Moving Through It
Another night of ruminating. It is the oddest thing. My mind fixated on a single incidence as an illustration of my inadequacy. Some humiliation. A sentence I shouldn’t have said. An omission of etiquette. Hygiene. And it is cold comfort to consider that no one actually saw/heard/interpreted things the way I did. Things – facts – shortcomings exist whether others notice them or not. This self-loathing can be dizzying. The only end to it is sleep.
And Sleep has been fickle as hell lately. There is something in me that still feels like the last week of Advent. This looming social thing to get over with. All of the looming obligations. After Christmas, everything will be easier. I will be able to exhale.
I am all emotions and no reason lately. It’s like the textures of the year have been knocked loose from time. There are days I look at and am surprised by the darkness and the snow. I think I must have spent the morning writing in late summer.
In Norwegian, menopause is “overgang“. Which means a path over something. Which would imply not only a path away from something but towards something. A liminal space. Something to get over with. I will be able to exhale.
This morning when I came into the little library to write, a book caught my eye. Body Space Image. (Tufnell and Crickmay). And I pulled it off the shelf, wondering if it might be helpful with the memory project. My project. But as I flipped through it my mind turned back to my students. Is this relevant for them? Then there are two post-it notes on one of the pages. One has the address of a Basque translator I worked with years ago. The other is one of B’s old mailing addresses.

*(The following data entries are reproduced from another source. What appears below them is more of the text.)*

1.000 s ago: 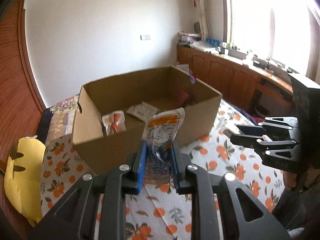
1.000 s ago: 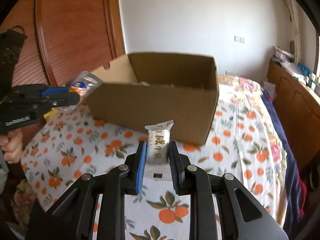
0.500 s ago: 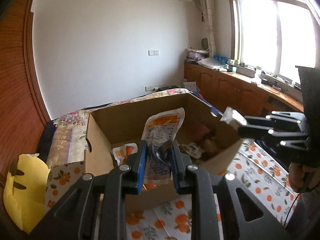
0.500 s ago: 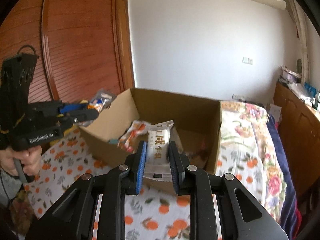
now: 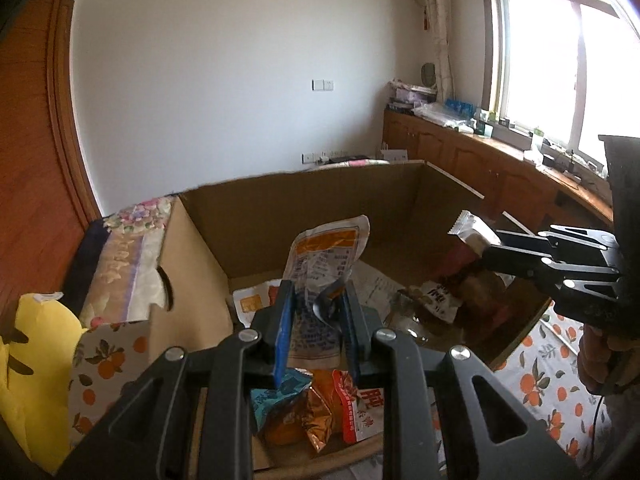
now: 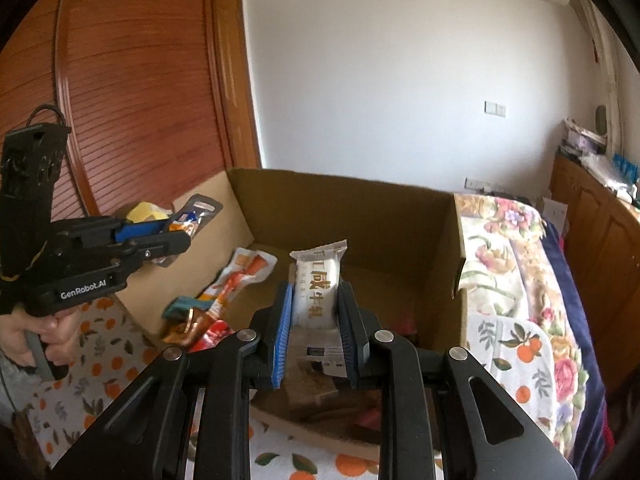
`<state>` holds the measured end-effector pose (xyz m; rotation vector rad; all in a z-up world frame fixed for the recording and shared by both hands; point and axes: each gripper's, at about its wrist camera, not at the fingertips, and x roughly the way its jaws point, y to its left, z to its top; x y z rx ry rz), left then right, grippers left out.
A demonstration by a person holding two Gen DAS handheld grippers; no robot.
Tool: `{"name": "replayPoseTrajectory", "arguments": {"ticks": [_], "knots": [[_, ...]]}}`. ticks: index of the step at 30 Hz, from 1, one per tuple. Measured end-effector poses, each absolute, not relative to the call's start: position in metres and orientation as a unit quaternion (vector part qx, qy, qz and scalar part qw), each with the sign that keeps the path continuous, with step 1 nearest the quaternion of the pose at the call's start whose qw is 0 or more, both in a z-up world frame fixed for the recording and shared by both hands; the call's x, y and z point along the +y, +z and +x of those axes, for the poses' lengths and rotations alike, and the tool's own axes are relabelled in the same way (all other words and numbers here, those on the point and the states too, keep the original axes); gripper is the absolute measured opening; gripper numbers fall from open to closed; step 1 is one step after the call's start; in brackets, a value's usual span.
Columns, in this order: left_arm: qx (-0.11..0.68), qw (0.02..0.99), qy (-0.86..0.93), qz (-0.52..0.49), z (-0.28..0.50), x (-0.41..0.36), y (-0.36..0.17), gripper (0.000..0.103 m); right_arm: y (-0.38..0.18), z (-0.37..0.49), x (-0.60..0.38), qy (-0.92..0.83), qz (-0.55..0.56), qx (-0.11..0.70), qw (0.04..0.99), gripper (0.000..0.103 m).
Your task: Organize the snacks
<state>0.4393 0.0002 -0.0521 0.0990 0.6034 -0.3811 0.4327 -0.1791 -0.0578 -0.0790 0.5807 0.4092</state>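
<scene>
Both wrist views look forward and downward, close over the open cardboard box (image 5: 304,216) (image 6: 344,216), which they share; each shows the other gripper at its frame edge.

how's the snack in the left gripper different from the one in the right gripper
The left gripper holds a flat, crinkled pouch with an orange band and clear film; the right gripper holds a plump white bar wrapper with gold characters. The pouch is wider and floppy, bending at its top; the bar wrapper is narrower and stands straight. Both are pinched upright between blue pads above the open cardboard box.
</scene>
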Motion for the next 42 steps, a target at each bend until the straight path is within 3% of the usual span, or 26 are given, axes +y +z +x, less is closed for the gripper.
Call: {"name": "replayPoseTrajectory", "arguments": {"ticks": [13, 18, 23, 42], "knots": [[0.307, 0.933, -0.187, 0.035, 0.448, -0.003, -0.068, 0.022, -0.072, 0.440, -0.176, 0.205, -0.046, 0.286, 0.935, 0.022], [0.309, 0.934, -0.177, 0.036, 0.447, -0.003, -0.068, 0.029, -0.073, 0.441, -0.178, 0.207, -0.043, 0.287, 0.934, 0.025], [0.305, 0.936, -0.172, 0.044, 0.435, -0.003, -0.060, 0.030, -0.068, 0.435, -0.177, 0.205, -0.037, 0.286, 0.935, 0.027], [0.269, 0.952, -0.128, 0.069, 0.305, 0.006, 0.021, 0.030, 0.026, 0.297, -0.183, 0.167, -0.054, 0.253, 0.951, 0.027]]}}
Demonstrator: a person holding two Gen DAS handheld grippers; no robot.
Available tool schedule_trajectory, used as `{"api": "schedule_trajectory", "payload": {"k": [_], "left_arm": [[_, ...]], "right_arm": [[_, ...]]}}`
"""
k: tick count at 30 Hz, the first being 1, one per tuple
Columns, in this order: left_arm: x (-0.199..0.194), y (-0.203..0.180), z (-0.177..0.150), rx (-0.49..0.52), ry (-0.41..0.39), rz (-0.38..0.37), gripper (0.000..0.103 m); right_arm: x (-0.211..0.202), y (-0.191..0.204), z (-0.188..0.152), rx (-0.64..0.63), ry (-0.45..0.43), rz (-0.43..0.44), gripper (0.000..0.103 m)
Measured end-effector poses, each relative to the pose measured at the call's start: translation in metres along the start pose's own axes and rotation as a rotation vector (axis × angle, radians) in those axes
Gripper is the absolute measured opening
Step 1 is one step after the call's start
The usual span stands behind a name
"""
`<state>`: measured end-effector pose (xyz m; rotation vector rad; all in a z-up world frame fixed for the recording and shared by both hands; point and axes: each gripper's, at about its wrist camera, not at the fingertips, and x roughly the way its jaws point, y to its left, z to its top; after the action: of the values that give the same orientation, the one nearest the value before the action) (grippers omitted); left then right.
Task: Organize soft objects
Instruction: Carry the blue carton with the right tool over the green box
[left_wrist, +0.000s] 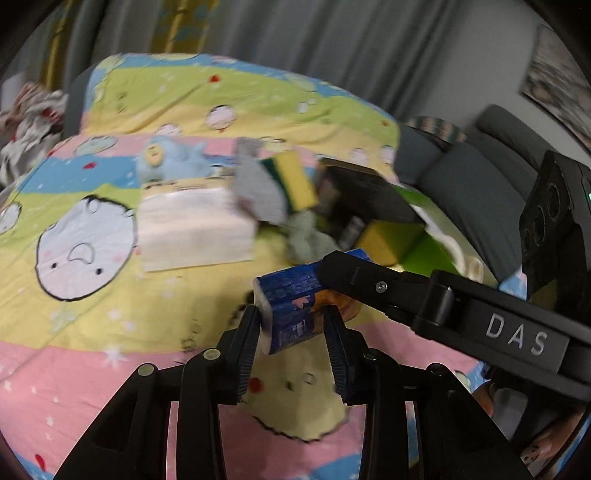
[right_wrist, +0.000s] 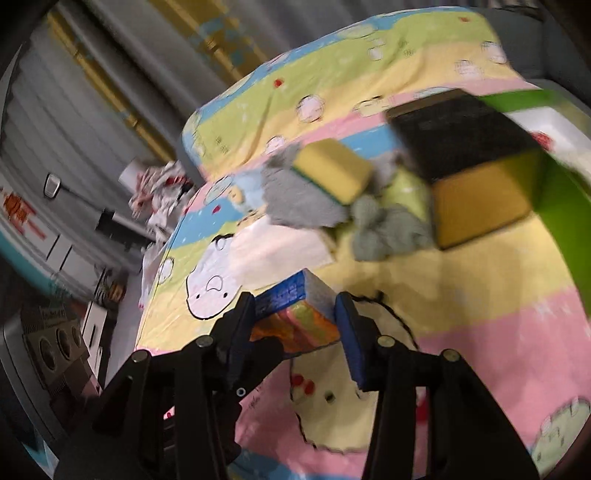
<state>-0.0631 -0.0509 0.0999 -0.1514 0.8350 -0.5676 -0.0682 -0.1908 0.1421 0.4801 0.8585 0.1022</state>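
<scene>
A blue and orange tissue pack (left_wrist: 291, 306) is held above the cartoon-print bedspread (left_wrist: 110, 295). My left gripper (left_wrist: 291, 317) is shut on one end of it. My right gripper (right_wrist: 295, 314) is shut on the same pack (right_wrist: 295, 310), and its arm (left_wrist: 424, 299) reaches in from the right in the left wrist view. Behind lie a white tissue pack (left_wrist: 192, 225), a blue plush toy (left_wrist: 166, 155), a grey cloth (left_wrist: 258, 184), a yellow-green sponge (left_wrist: 291, 177), a grey-green knit (left_wrist: 306, 236) and a large black-topped yellow sponge (left_wrist: 384, 229).
A green tray (right_wrist: 561, 192) sits at the right edge of the bed behind the big sponge (right_wrist: 476, 173). Grey curtains (left_wrist: 332, 44) hang behind, a grey sofa (left_wrist: 480, 184) stands to the right, and crumpled clothing (left_wrist: 29, 122) lies off the bed's left.
</scene>
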Motion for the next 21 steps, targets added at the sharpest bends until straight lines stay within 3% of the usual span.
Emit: {"api": "schedule_trajectory", "payload": {"k": [7,21], "left_arm": [[-0.012,-0.030,-0.007,0.133,-0.045,-0.059,0.035],[-0.011,-0.047,-0.015,0.152,-0.080,-0.067,0.035]], "right_arm": [[-0.036,-0.018,-0.007,0.084,-0.034,-0.006,0.046],[-0.053,-0.022,-0.011,0.038,-0.056,-0.061,0.046]]}}
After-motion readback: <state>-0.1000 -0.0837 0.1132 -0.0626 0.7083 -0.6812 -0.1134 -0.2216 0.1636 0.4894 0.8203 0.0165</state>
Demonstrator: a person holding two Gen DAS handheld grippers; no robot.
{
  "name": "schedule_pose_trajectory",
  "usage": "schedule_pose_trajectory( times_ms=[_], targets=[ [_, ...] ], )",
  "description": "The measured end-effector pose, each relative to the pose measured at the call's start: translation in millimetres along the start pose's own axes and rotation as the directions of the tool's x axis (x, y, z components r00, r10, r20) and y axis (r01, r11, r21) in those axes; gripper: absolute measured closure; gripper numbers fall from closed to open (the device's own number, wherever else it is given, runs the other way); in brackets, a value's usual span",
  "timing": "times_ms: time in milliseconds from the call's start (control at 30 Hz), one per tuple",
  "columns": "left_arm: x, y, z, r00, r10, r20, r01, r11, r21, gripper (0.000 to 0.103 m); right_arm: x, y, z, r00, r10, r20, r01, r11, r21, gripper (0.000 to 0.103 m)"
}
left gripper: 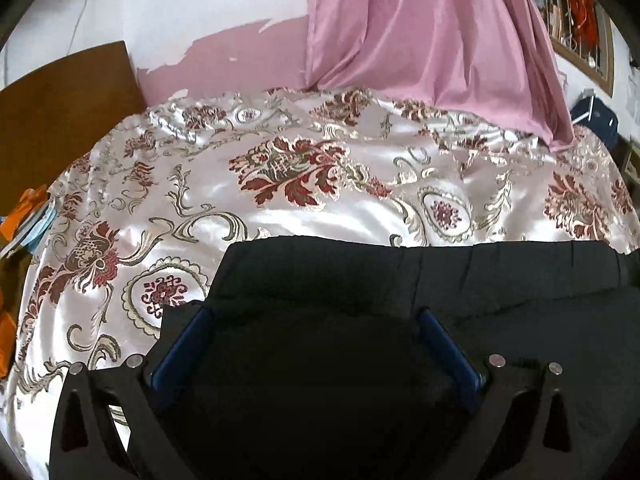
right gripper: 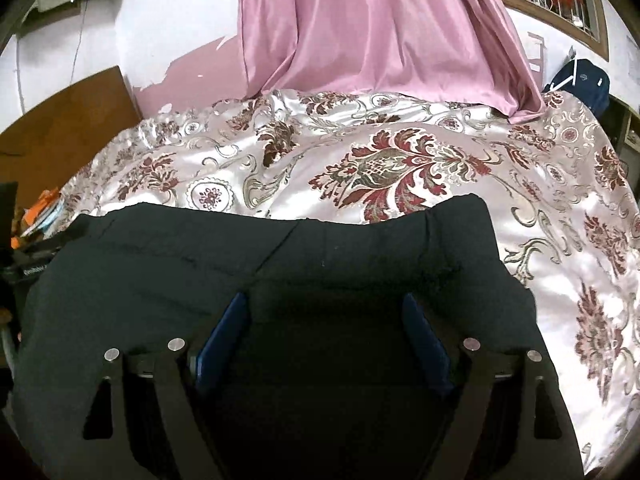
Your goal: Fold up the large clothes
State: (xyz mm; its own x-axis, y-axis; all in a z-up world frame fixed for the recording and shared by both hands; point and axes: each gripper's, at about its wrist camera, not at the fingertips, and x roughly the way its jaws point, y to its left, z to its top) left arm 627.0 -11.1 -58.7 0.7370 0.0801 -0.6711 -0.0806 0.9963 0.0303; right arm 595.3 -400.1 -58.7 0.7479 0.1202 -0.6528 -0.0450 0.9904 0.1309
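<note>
A black garment lies flat on a shiny floral bedspread, its far edge straight and folded. In the left wrist view, my left gripper hovers over the garment's left part with its blue pads wide apart; the cloth lies under them and nothing is pinched. In the right wrist view, my right gripper is over the right part of the same black garment. Its blue pads are also apart, not pressing the fabric. The bedspread shows beyond and to the right.
A pink curtain hangs down onto the far side of the bed. A brown wooden board stands at the left, with orange and blue items beside the bed. A dark blue bag sits at the far right.
</note>
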Motion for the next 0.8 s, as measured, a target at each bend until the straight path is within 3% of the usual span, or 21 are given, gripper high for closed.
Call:
schedule_pose_trajectory(
  times_ms=[800],
  targets=[
    [2.7,4.8,-4.6,1.000,-0.021,0.022,0.022,0.999,-0.033,0.000,1.7,-5.6,-11.5,0.998,0.022,0.059,-0.023,0.999,0.027,0.025]
  ],
)
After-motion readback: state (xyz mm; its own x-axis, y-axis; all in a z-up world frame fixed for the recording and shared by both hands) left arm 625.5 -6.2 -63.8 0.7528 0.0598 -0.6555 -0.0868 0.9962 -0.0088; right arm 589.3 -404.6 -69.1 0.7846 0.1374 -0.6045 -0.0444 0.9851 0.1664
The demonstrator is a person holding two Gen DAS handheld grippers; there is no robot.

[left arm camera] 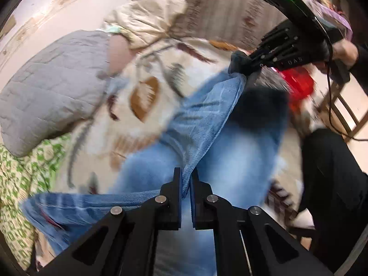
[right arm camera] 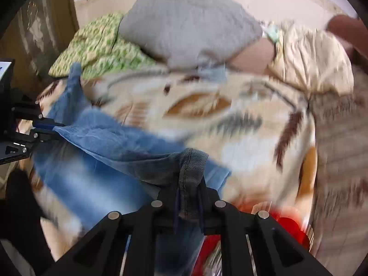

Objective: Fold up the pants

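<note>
Blue jeans hang stretched between my two grippers above a patterned blanket. My left gripper is shut on one edge of the denim, which runs up between its fingers. My right gripper shows at the upper right of the left wrist view, shut on the other end. In the right wrist view my right gripper pinches a hemmed fold of the jeans, and my left gripper holds the far edge at the left. The image is motion-blurred.
A grey quilted pillow, a green patterned cloth and a cream bundle lie at the head of the bed. A red object sits below my right gripper. A wooden chair and a person's dark-clad leg are at the right.
</note>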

Whatever god there is, or whatever it is that fishes up a Rorschach-like response from my subconscious, always speaks to me through the marginalia of books and old notebooks.
Teaching can be a form of procrastination. A diversion. There is a fine line when one works in service to other people’s voices. And life is unpredictable. We are uprooted again and again. Until we are ripped out of the earth entirely.
This book is for me, today. And that’s enough. Maybe it will show me how to – literally – move through the self-loathing.